I am not going to second it, Mr Deputy Speaker. I will speak on it.

Photo of Dick AdamsDick Adams (Lyons, Australian Labor Party) Share this | | Hansard source

We will move on. Thank you.

7:07 pm

Photo of Nick ChampionNick Champion (Wakefield, Australian Labor Party) Share this | | Hansard source

Back when the member for Melbourne was learning Marxism at university—I went to university as well—I was a trolley collector, many moons ago. It taught me everything I needed to know about the perils of insecure work and the perils of dealing with small businesses. It was that experience that led me to wind up, after a little while, working for the shop assistants' union.

We dealt with many employers who had vast numbers of casuals—in retail—and had very similar problems to the ones that the member for Melbourne talks about. I can remember Coles, for instance, had about 80 per cent casual employment; and it would have been the same for Woolies. We spent a lot of time bringing this up with the companies over and over again. We brought up the fact that it was completely unfair on employees, and those employees had all the same problems that the member for Melbourne talked about: they could not get loans; they faced varying hours from week to week; they were insecure even after years of employment. These were very serious matters. But, in the end, the companies worked out that this was an economic cost on themselves, because of course when you have high levels of casual or impermanent work, you get the associated cost of a very high turnover.

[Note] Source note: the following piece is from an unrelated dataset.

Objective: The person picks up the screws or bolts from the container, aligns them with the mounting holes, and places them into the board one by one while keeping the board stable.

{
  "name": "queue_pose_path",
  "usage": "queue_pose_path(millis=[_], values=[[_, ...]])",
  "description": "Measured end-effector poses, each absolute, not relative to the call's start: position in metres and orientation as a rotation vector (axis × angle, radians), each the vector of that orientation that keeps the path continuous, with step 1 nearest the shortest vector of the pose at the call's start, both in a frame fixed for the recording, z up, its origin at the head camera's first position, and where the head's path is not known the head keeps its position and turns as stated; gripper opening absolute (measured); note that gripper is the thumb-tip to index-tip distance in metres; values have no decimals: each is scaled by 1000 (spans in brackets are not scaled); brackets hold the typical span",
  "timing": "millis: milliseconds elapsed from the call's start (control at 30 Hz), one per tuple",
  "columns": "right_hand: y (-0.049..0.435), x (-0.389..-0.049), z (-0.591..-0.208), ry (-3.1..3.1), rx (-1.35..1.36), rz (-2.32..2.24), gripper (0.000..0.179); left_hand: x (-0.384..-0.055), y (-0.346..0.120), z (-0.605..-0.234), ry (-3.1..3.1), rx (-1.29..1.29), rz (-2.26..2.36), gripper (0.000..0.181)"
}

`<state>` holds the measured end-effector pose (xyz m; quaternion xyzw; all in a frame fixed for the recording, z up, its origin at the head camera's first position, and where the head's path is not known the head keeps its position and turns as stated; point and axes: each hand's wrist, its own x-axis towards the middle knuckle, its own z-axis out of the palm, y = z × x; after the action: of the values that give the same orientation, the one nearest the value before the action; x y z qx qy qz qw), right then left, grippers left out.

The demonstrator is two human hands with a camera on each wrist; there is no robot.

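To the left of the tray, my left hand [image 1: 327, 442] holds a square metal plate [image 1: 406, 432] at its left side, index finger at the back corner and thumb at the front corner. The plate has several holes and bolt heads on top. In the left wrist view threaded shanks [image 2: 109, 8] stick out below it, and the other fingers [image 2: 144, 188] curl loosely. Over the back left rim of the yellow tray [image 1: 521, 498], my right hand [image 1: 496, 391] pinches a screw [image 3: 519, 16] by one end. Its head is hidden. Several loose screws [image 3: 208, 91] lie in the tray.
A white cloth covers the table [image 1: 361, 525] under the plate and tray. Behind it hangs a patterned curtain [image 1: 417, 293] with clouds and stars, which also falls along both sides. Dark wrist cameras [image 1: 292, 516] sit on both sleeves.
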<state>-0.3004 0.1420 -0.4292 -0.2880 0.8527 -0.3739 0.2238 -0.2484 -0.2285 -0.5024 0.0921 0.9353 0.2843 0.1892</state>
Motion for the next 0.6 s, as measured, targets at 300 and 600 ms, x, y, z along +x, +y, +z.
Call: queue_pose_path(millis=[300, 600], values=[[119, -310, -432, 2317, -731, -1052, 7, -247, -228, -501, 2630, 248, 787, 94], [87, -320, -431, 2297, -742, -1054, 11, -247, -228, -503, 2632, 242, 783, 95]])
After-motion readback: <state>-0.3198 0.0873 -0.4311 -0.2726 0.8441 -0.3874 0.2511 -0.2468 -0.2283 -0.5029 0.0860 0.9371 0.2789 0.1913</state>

That is a very big cost to companies, because you lose skills and you spend vast amounts of money on training, on providing uniforms and doing all sorts of things. You have this churn within your organisation. None of that is very good in the modern workplace; for skill formation, for productivity and for a settled workforce. So any company that looks carefully at excessive casualisation of their workforce will find that turnover is a cost and they should take that into account. I would be a bit surprised if universities did not have a bit of a think about this and work out that it is a very big cost with a teaching workforce as well. The point is we resolved that issue through workplace negotiations and that is where I think this matter should properly be left. We have in place the Fair Work Act and that act promotes bargaining at the workplace level and it puts in place a number of job protections which help people to bargain, and it has a number of provisions which help people to collectively bargain in areas such as cleaning and other areas where contracts come and go.

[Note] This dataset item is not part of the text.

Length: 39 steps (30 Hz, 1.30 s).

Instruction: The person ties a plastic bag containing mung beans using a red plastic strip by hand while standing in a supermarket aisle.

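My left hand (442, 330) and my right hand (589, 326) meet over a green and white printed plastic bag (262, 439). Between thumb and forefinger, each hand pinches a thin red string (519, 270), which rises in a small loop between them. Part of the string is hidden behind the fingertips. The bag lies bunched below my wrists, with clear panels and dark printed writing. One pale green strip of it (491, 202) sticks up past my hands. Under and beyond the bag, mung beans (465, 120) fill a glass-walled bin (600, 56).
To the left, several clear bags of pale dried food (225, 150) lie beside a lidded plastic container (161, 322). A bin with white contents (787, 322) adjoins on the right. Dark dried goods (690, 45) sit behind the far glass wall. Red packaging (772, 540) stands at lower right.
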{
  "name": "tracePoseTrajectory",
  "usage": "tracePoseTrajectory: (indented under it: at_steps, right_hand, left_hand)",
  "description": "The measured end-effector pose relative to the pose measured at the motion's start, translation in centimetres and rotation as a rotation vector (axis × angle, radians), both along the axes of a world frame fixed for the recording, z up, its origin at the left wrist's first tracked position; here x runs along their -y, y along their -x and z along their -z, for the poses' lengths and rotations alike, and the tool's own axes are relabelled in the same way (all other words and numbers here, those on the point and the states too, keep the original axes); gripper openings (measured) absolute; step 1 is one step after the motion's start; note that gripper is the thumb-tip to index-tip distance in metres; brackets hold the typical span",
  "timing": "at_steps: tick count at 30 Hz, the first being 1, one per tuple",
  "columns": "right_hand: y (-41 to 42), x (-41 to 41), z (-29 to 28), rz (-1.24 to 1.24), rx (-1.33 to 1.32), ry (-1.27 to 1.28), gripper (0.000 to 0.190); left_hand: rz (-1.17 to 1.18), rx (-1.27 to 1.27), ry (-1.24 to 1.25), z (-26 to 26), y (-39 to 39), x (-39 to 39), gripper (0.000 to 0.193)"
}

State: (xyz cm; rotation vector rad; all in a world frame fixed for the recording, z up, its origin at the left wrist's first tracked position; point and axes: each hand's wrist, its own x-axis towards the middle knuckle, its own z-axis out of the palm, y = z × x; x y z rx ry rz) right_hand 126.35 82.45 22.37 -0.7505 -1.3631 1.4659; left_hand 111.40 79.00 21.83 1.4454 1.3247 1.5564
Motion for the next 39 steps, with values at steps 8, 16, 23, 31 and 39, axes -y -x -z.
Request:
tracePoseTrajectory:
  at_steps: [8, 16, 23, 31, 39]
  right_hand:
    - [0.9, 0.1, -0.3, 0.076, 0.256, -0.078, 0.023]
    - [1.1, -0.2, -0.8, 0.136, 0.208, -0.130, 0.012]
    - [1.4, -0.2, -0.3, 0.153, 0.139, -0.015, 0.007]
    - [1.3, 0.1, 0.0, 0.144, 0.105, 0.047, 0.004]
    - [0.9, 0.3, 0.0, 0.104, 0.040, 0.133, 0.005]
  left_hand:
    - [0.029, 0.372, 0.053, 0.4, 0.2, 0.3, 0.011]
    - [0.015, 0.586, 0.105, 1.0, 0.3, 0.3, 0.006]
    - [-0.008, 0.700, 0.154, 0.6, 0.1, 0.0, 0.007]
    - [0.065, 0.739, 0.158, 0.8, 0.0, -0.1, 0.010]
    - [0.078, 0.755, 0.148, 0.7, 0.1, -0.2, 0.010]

We know that people can bargain and that issues around employment security have been brought up at least in a number of awards and agreements. A number of those agreements contain the matter of conversion from casual to permanent employment. This is a process that operates under the Fair Work Act, so to come over the top with legislation which, on the member for Melbourne's own admission, only applies to big organisations, which tend to have these clauses in them anyway and completely exempts small business, where we would all acknowledge most of the job creation goes on in any event, seems to be somewhat problematic. He seems to be promoting a solution that would not work and would, I think, potentially complicate industrial relations a great deal in this country, because it is not clear when the orders were made and how that would affect individual employees and whether they would be put on some new set of conditions after this bill is enacted—

Honourable member interjecting

No. Listen. At the moment there are conversion clauses in the award. What you are talking about is putting legislation over the top of that, so we might make a whole new set of conditions which is not necessarily the thing to do.

The experience with Coles is that they got so carried away, they had some stores with 100 per cent permanency options, and of course we found that that did not suit everybody. So some people do opt to remain casuals even after years of employment because they prefer the flexibility, sometimes to the frustration of the employer. While this bill is well meaning, I think it tends to go over the top of the Fair Work Act and over the top of workplace bargaining, which I do not think is welcome.

Due to a lack of a seconder, the motion lapsed.